O dia 5 de maio de 2026 passa a integrar o calendário institucional brasileiro como um marco para o fortalecimento do controle externo. Data da promulgação da Emenda Constitucional nº 139/2026, que reconhece os tribunais de contas como instituições permanentes e essenciais ao funcionamento do Estado.
A medida representa um avanço relevante na arquitetura institucional brasileira ao afirmar, no texto constitucional, o papel estruturante dos tribunais de contas na fiscalização, orientação e qualificação da gestão pública. Mais do que uma alteração formal, a emenda consolida um entendimento que já se evidenciava na prática: a atuação técnica e independente dos tribunais de contas é condição indispensável para a boa governança e para a efetividade das políticas públicas.
Ao reconhecer essa essencialidade, a Constituição explicita que o controle externo não se limita à verificação de contas. Trata-se de uma função de Estado voltada à prevenção de irregularidades, à melhoria da qualidade do gasto público e à geração de resultados concretos para a sociedade.

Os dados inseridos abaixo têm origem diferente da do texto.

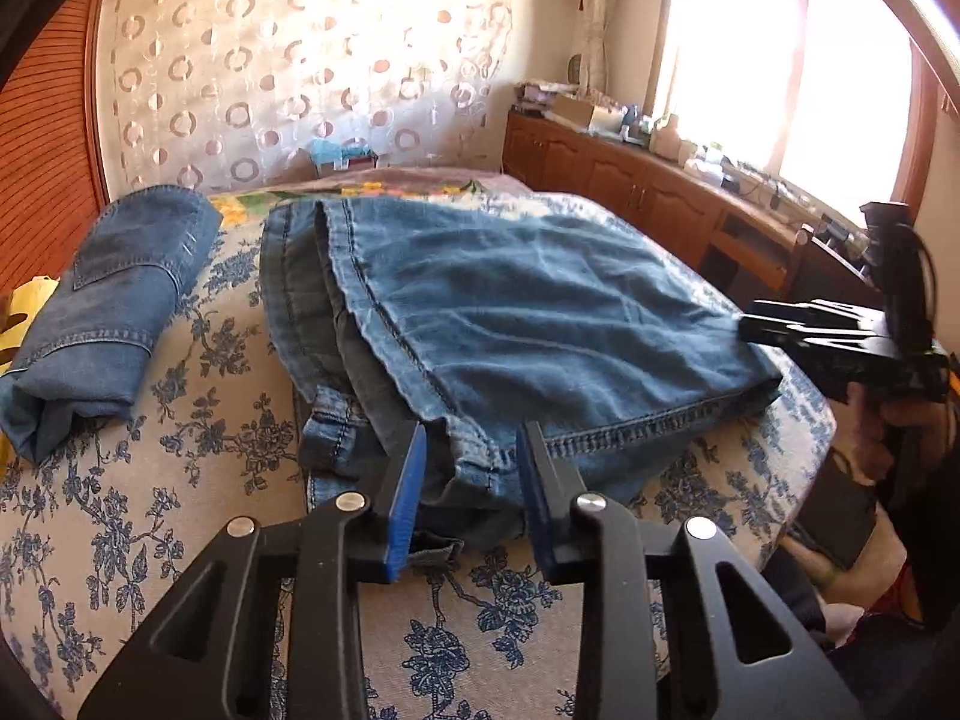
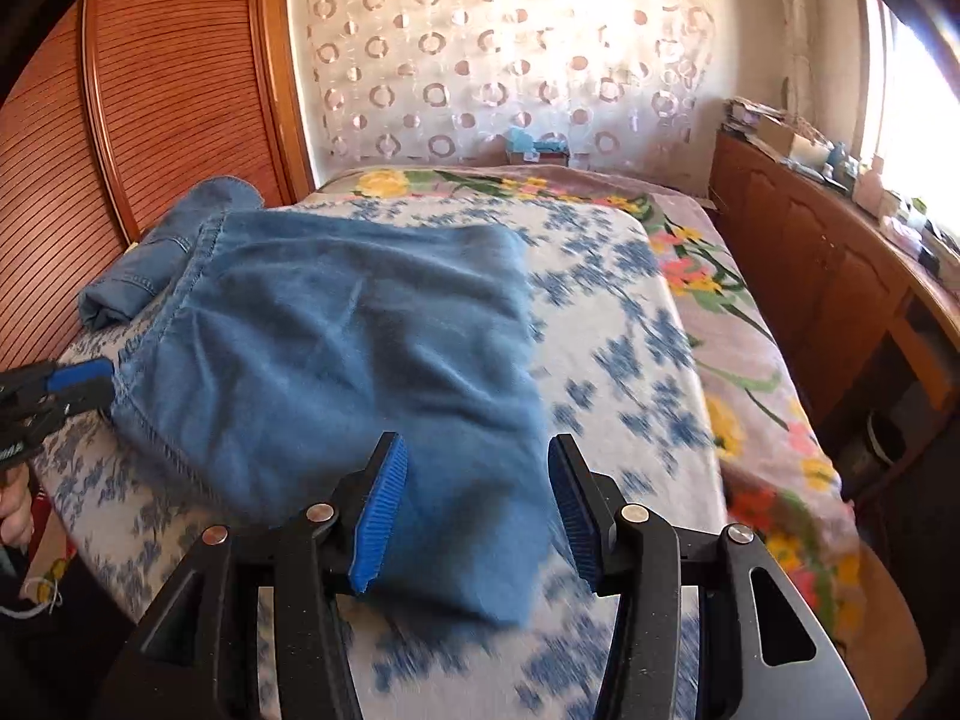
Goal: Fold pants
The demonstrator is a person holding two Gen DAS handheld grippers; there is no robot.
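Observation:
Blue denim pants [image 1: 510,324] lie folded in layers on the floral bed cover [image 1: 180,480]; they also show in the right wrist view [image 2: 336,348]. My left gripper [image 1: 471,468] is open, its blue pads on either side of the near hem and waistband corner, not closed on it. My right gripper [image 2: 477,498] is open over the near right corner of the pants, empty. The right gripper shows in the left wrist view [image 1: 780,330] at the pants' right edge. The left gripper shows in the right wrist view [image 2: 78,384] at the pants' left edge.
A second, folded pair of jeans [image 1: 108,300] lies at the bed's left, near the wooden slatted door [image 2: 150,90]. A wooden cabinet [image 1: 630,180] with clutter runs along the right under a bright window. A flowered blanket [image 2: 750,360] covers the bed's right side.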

Para o Tribunal de Contas do Estado do Rio Grande do Sul, a promulgação da EC 139/2026 dialoga com uma atuação que tem ampliado o uso de dados, o acompanhamento contínuo das políticas públicas e a produção de orientações técnicas aos gestores.
Para o presidente do TCE-RS, conselheiro Iradir Pietroski, a mudança constitucional consolida uma evolução institucional que já vinha sendo construída ao longo dos anos. “A promulgação da Emenda Constitucional 139 representa um marco para o Estado brasileiro. Ao reconhecer os tribunais de contas como instituições essenciais, a Constituição deixa claro que o controle externo é parte estruturante da boa governança. Estamos falando de uma atuação que vai além da análise de contas. Envolve orientar gestores, prevenir falhas e contribuir para que as políticas públicas entreguem melhores resultados à população”, afirma.
Conforme o 2º vice-presidente do TCE-RS e vice-presidente de Relações Institucionais da Atricon, conselheiro Cezar Miola, a conhecida como “PEC da Essencialidade”, tramitou no Congresso desde 2017, sempre com o acompanhamento da Associação dos Membros dos Tribunais de Contas (Atricon), que atuou intensamente por sua aprovação. Quando presidi a entidade, no biênio 2022-2023, tivemos a aprovação da matéria no Senado, com apenas um voto contrário.
“Essa Emenda representa um potente instrumento de garantia para a atuação independente dos Tribunais de Contas. E o fortalecimento do controle é essencial à administração pública e ao regime democrático”, destacou MIola.
Além de fortalecer o papel institucional dos tribunais de contas, a emenda contribui para ampliar a estabilidade e a segurança jurídica no exercício do controle externo, consolidando seu papel como elemento estruturante do Estado brasileiro e ampliando sua capacidade de gerar valor público para a sociedade.